Exercise:
A verbatim repeat of the lines below is required, with the pictures removed.

Input data:
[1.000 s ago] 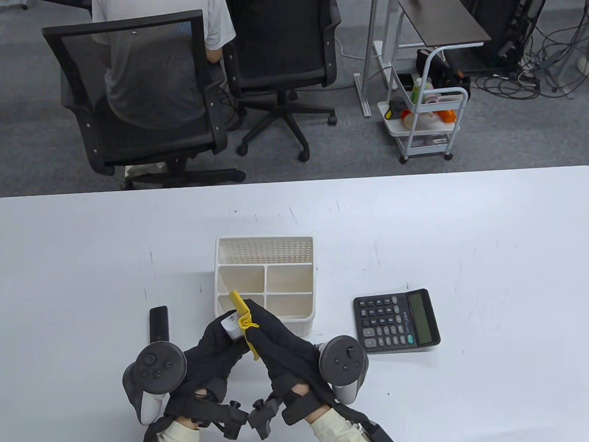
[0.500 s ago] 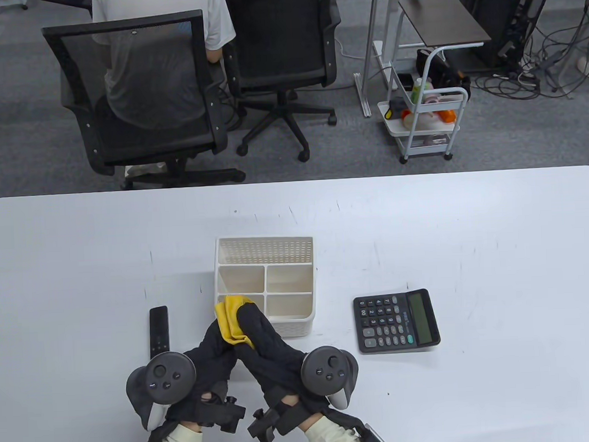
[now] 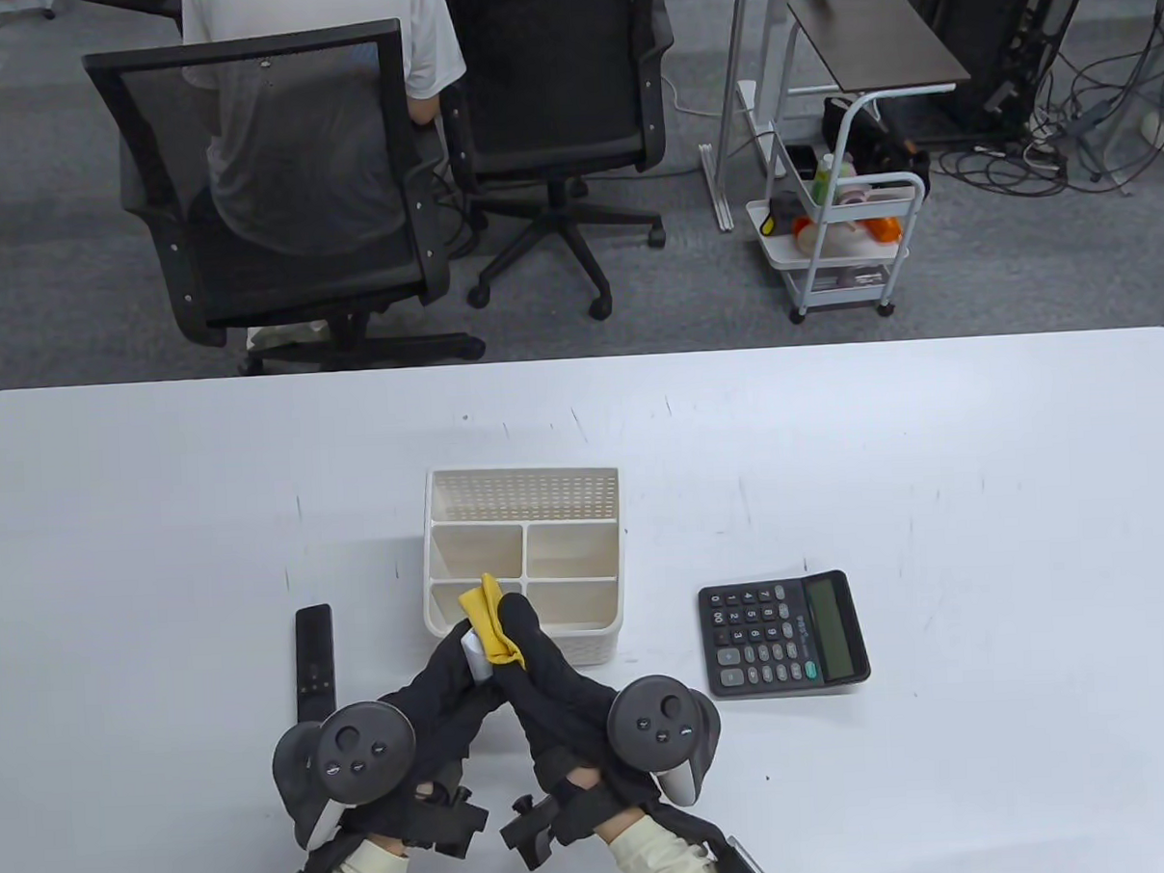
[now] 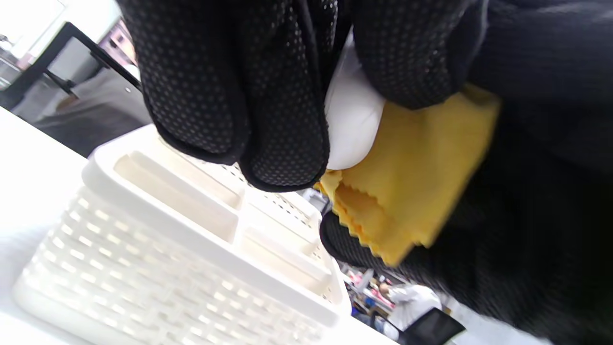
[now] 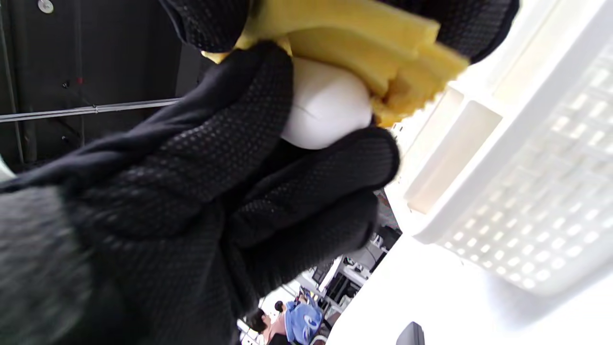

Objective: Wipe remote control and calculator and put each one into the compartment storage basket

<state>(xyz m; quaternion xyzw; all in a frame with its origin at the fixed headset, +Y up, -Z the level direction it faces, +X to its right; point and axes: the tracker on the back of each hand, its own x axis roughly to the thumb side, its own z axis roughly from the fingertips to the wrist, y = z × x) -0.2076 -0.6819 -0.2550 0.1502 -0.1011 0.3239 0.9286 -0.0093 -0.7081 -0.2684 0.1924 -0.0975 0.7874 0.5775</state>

Task result:
[1.000 s ago] 
[0.500 s ago] 
[now] 
[now] 
[now] 

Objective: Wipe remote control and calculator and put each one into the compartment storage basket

<state>(xyz m; quaternion xyzw; all in a frame with its origin at the fixed headset, +Y up, -Z the level direction it faces, +X to its right; point and axes: the tracker on the back of each hand, its own x axis roughly to the thumb side, its own z axis roughly from the fingertips to the wrist, y = z × x) -0.2076 -0.6819 -0.2550 0.1502 -0.1011 0.3239 0.9286 -0.0093 -0.7081 -0.2684 0.1924 -0.0975 0.7874 0.5775</state>

The exercise calls for nothing more.